Water, Water Everywhere. And Not a Drop to Drink.
This past weekend, 38 communities in the Boston metropolitan areas were hit with a boil water advisory. The reason is too complicated to explain, but the outcome was a full out “aquapocolypse”. You couldn’t drink or brush your teeth with the water, but you could bathe and put out fires with it. That’s refreshingly straightforward, right? Not for this mom, who lives comfortably in her suburb, where she is relatively unscathed by natural disasters.
The call came in while I was out of the house, and I was advised to buy some water on the way home. When I got to the grocery store parking lot, people were running – yes – RUNNING to their cars with carriages filled with the precious liquid. So I panicked. I was not going to be denied, so I grabbed a carriage and went barreling down the isles in a quest to get whatever I could. To the people I knocked over along the way – sorry, but you snooze, you lose.

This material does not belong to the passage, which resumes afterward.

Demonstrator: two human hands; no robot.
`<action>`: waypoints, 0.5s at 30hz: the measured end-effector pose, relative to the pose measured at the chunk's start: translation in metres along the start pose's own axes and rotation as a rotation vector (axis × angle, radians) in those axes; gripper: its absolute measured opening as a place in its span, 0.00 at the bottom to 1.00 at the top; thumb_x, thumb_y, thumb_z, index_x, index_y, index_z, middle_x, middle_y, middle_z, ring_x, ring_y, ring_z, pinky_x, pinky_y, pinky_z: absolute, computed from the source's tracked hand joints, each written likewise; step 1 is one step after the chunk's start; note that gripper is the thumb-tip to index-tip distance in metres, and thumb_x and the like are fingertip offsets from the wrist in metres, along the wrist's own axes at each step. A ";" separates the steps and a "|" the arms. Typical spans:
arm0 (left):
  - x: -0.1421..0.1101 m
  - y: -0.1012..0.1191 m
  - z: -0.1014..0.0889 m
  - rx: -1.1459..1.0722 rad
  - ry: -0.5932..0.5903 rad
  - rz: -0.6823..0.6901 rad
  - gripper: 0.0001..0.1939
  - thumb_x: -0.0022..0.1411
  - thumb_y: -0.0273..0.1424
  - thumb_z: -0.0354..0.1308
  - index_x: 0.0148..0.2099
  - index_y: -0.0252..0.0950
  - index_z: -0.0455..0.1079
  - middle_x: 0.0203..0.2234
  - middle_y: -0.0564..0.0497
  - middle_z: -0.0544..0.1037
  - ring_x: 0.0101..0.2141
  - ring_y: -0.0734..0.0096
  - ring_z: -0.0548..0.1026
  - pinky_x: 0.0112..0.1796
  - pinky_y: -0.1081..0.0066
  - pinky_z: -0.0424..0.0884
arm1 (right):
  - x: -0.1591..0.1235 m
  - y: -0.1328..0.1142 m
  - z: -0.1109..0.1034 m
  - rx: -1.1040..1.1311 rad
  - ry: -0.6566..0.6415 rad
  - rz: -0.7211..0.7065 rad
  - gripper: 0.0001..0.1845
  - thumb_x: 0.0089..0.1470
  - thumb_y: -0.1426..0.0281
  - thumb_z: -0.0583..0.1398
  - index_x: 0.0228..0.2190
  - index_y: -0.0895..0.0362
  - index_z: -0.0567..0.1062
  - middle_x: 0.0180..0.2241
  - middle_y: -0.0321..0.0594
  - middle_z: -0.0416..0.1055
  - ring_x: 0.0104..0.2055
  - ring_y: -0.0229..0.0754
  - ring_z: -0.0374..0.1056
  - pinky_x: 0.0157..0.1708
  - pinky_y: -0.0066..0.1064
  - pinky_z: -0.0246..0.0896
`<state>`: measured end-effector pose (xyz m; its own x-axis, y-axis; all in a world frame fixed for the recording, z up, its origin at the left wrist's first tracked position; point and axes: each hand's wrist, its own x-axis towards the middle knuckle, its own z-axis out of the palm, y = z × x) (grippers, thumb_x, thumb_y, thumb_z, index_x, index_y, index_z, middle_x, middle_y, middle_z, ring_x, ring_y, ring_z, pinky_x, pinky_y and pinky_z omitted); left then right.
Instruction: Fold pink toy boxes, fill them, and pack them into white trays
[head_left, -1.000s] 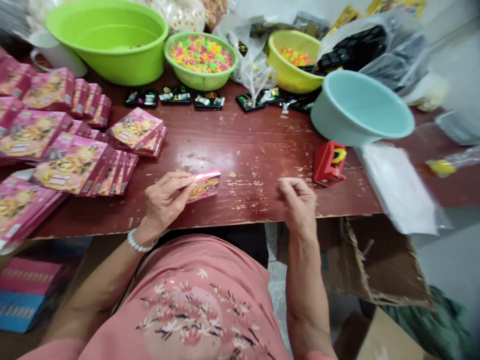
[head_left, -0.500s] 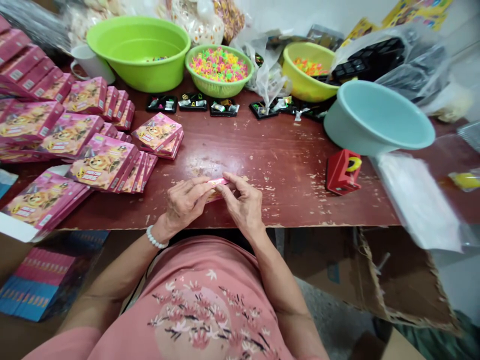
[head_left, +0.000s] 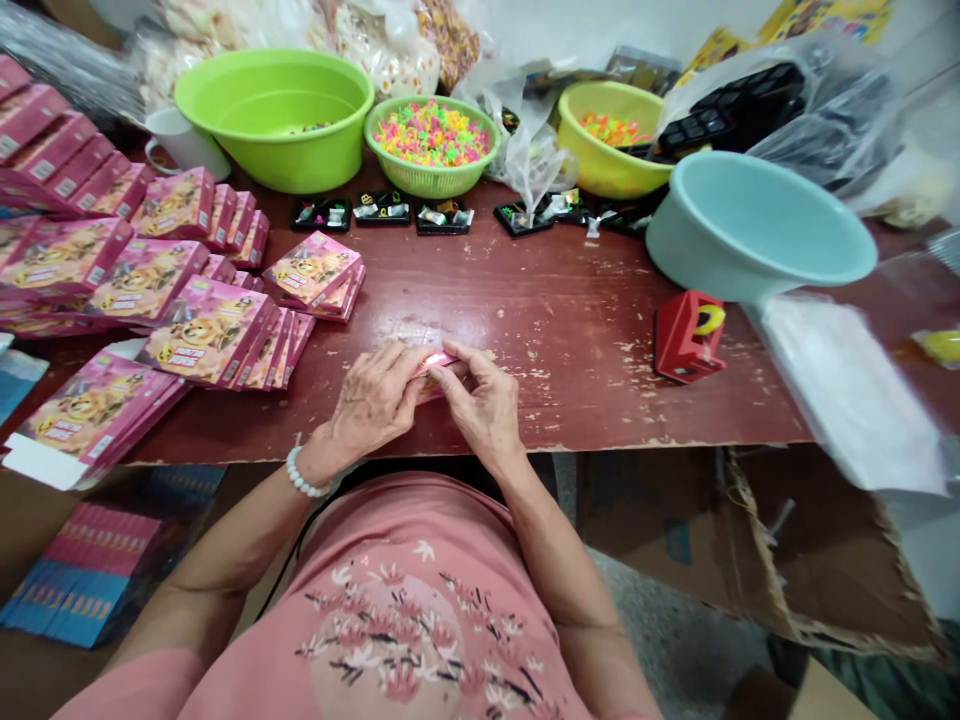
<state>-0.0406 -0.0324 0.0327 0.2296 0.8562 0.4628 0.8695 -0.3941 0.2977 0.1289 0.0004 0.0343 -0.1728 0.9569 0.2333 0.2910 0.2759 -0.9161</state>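
Note:
Between my two hands, low over the table's front edge, is a small pink box (head_left: 433,364), mostly covered by my fingers. My left hand (head_left: 379,395) grips its left end, with the fingers bent over the top. At the other end my right hand (head_left: 480,400) pinches the box between thumb and fingers. Only a narrow pink side with some yellow shows; the rest is hidden. A short stack of pink printed boxes (head_left: 315,270) lies on the table to the left, beyond my left hand.
Many pink boxes (head_left: 202,330) are piled on the left. Along the back stand a green basin (head_left: 277,150), a basket of colourful small pieces (head_left: 431,178), black trays (head_left: 382,208) and a yellow basin (head_left: 611,180). To the right are a blue basin (head_left: 750,240), a red tape dispenser (head_left: 675,340) and plastic bags (head_left: 855,390).
My left hand has turned so its back faces up more and its fingers lie further over the box. My right hand keeps its pinch. The view has shifted slightly.

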 end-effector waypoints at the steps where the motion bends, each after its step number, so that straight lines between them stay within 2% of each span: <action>1: 0.002 -0.001 -0.001 -0.055 -0.020 -0.022 0.15 0.72 0.28 0.50 0.56 0.34 0.72 0.42 0.43 0.79 0.41 0.58 0.77 0.40 0.63 0.69 | 0.000 0.001 0.000 0.001 -0.003 -0.002 0.19 0.60 0.60 0.66 0.51 0.51 0.81 0.35 0.39 0.82 0.33 0.45 0.76 0.43 0.41 0.73; 5: 0.008 -0.004 -0.006 -0.213 -0.067 -0.108 0.09 0.71 0.28 0.53 0.48 0.36 0.74 0.38 0.47 0.79 0.38 0.62 0.77 0.39 0.66 0.69 | 0.006 0.020 -0.005 -0.021 -0.038 0.035 0.27 0.57 0.55 0.68 0.56 0.49 0.77 0.27 0.33 0.77 0.28 0.42 0.70 0.37 0.37 0.69; 7: 0.009 -0.005 -0.009 -0.283 -0.084 -0.189 0.07 0.70 0.30 0.55 0.45 0.37 0.74 0.34 0.49 0.80 0.34 0.64 0.77 0.36 0.67 0.69 | 0.010 0.036 -0.010 -0.108 -0.068 0.077 0.23 0.55 0.53 0.69 0.48 0.50 0.81 0.26 0.33 0.72 0.29 0.42 0.68 0.36 0.37 0.67; 9: 0.008 -0.007 -0.009 -0.371 -0.051 -0.312 0.06 0.68 0.32 0.59 0.43 0.37 0.74 0.31 0.51 0.79 0.31 0.68 0.75 0.34 0.68 0.69 | 0.013 0.051 -0.014 -0.208 -0.077 0.104 0.18 0.53 0.51 0.68 0.36 0.52 0.82 0.29 0.37 0.72 0.34 0.45 0.69 0.38 0.38 0.66; 10: 0.007 -0.009 -0.007 -0.439 -0.017 -0.393 0.06 0.66 0.34 0.61 0.42 0.38 0.74 0.30 0.52 0.78 0.29 0.69 0.74 0.32 0.69 0.70 | 0.013 0.056 -0.016 -0.226 -0.077 0.112 0.18 0.53 0.51 0.68 0.34 0.52 0.82 0.32 0.40 0.73 0.37 0.47 0.70 0.39 0.39 0.66; 12: 0.006 -0.012 -0.002 -0.675 0.076 -0.592 0.10 0.62 0.39 0.64 0.40 0.38 0.71 0.28 0.55 0.77 0.26 0.71 0.74 0.28 0.71 0.71 | 0.010 0.061 -0.015 -0.128 -0.098 0.145 0.18 0.53 0.51 0.68 0.37 0.52 0.80 0.38 0.42 0.75 0.39 0.47 0.71 0.41 0.40 0.68; 15: 0.004 -0.016 0.008 -1.168 0.212 -0.880 0.23 0.54 0.45 0.71 0.42 0.39 0.66 0.31 0.55 0.77 0.24 0.71 0.77 0.23 0.69 0.76 | 0.005 0.055 -0.004 0.249 -0.217 0.304 0.23 0.55 0.50 0.67 0.45 0.51 0.75 0.43 0.41 0.77 0.38 0.44 0.73 0.36 0.35 0.71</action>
<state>-0.0502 -0.0205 0.0230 -0.3294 0.9339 -0.1390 -0.1685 0.0867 0.9819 0.1476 0.0206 -0.0135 -0.3156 0.9427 -0.1080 0.1285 -0.0703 -0.9892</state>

At home, things got chaotic. What was once a pretty simple order to follow had become more complicated and confusing. First there was the issue of the bath – should she soak in a tub? Should we go for a shower, but what happens if she (gasp!) swallows a teaspoon of the water? The dishwasher can … no CAN’T be used … And, we need to boil enough water to have on hand if a Rhino needs to give birth on my lawn.

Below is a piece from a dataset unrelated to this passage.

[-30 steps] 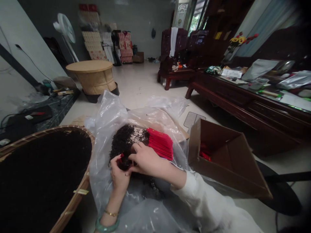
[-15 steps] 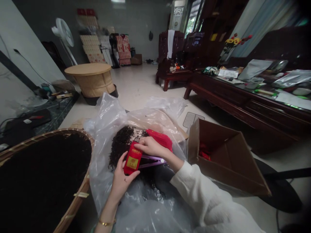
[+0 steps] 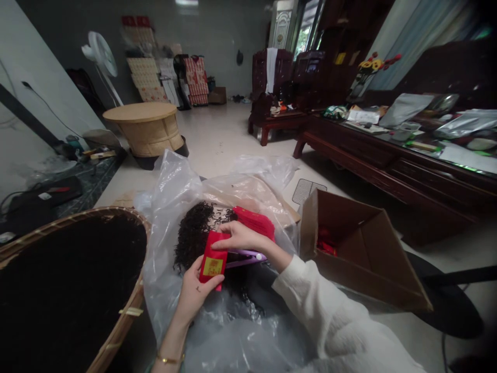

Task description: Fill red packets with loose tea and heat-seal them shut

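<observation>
Both my hands grip a small red packet (image 3: pixel 213 266) with a gold label, held upright over a plastic sheet. My left hand (image 3: pixel 197 282) holds its lower part, thumb across the bottom corner and fingers behind. At its upper part, my right hand (image 3: pixel 243 237) pinches the packet between thumb and fingers. Just behind the packet lies a purple clamp-like tool (image 3: pixel 248 256), partly hidden by my right wrist. Dark twisted leaves (image 3: pixel 191 230) form a heap on the sheet, and a stack of flat red packets (image 3: pixel 257 221) lies beyond my right hand.
A wide woven basket (image 3: pixel 142 282) full of dark material stands at left. To the right is an open cardboard box (image 3: pixel 361 269) with red packets (image 3: pixel 326 248) inside. Clear plastic (image 3: pixel 174 178) rises around the work spot. A dark wooden table (image 3: pixel 373 166) stands beyond the box.
The packet has shifted slightly down in my hands. My right thumb now lies lower across its upper face, and a red edge shows below my left thumb.
</observation>
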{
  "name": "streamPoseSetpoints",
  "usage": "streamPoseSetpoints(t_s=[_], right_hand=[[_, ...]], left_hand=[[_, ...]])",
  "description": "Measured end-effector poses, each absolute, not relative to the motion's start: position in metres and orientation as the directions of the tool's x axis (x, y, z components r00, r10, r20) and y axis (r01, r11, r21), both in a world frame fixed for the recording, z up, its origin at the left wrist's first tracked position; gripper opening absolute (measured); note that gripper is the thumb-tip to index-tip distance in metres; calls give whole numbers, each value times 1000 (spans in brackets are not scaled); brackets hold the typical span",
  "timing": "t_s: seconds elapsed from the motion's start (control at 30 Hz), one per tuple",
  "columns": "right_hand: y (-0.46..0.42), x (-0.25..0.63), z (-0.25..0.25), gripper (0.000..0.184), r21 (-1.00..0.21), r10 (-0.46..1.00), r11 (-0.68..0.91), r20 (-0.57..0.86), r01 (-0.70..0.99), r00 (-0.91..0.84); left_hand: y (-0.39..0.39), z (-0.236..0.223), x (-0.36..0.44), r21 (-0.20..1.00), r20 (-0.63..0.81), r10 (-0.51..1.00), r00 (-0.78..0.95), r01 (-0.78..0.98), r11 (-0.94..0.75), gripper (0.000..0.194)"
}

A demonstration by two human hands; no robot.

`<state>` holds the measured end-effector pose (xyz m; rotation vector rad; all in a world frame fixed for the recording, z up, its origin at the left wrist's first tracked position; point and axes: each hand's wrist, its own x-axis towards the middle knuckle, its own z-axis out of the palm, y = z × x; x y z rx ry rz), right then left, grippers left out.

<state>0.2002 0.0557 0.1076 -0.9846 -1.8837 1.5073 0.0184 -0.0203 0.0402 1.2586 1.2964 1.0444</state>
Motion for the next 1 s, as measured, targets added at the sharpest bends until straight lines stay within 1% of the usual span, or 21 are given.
streamPoseSetpoints(t_s=[0.07,0.2,0.3,0.47,0.63,0.73,0.83,0.93,0.97,1.0], right_hand=[[55,200,107,29,-972,779,129,-23,197,-626],[59,201,107,29,-943,697,145,-118,299,-707],[62,201,105,31,-914,675,224,-105,339,-731],[58,197,101,45,-839,720,376,-4,394,-694],[53,192,100,38,-768,764,447,60,459,-642],[52,190,98,30,-780,779,446,97,439,-620],[52,188,94,27,-805,788,425,104,414,-607],[49,186,89,19,-852,806,391,134,349,-576],[48,186,86,18,-867,822,380,157,323,-547],[47,185,83,26,-879,840,371,180,299,-511]], left_hand=[[-20,39,19,987,-86,995,49,137,79,51],[-20,37,20,984,-105,991,84,152,92,50],[-20,36,22,988,-111,989,102,120,99,51],[-14,35,22,976,-189,980,55,-96,194,60],[-9,38,26,951,-219,974,-55,-238,200,60],[-9,40,29,927,-244,969,-34,-302,223,58],[-9,42,30,907,-273,962,-9,-335,255,58],[-9,45,30,899,-271,962,-17,-362,247,56],[-9,45,30,896,-264,964,-32,-378,232,55],[-9,46,30,891,-255,965,-53,-400,214,54]])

Within two hours, the kitchen is piled high with dirty pots and pans, and we’re eating off of left-over holiday plates in the shape of a crazed Thanksgiving Turkey. I’m boiling sippy cups – and I’m trying to decide if I compost the items that are not treated with potable water, will that ultimately seep into the ground water and … AAAHH!!!!!!!! Why is this so damn complicated!?!?!
Showering became an exercise in lung control, as I was holding my breath so as not to poison myself. Which caused me to go light headed while shaving my legs, passing out in the tub and waking up 90 seconds later with a strip of shaved leg, an exploded shaving cream can and a mouthful of water.
I’m thinking I may need to invest in a well.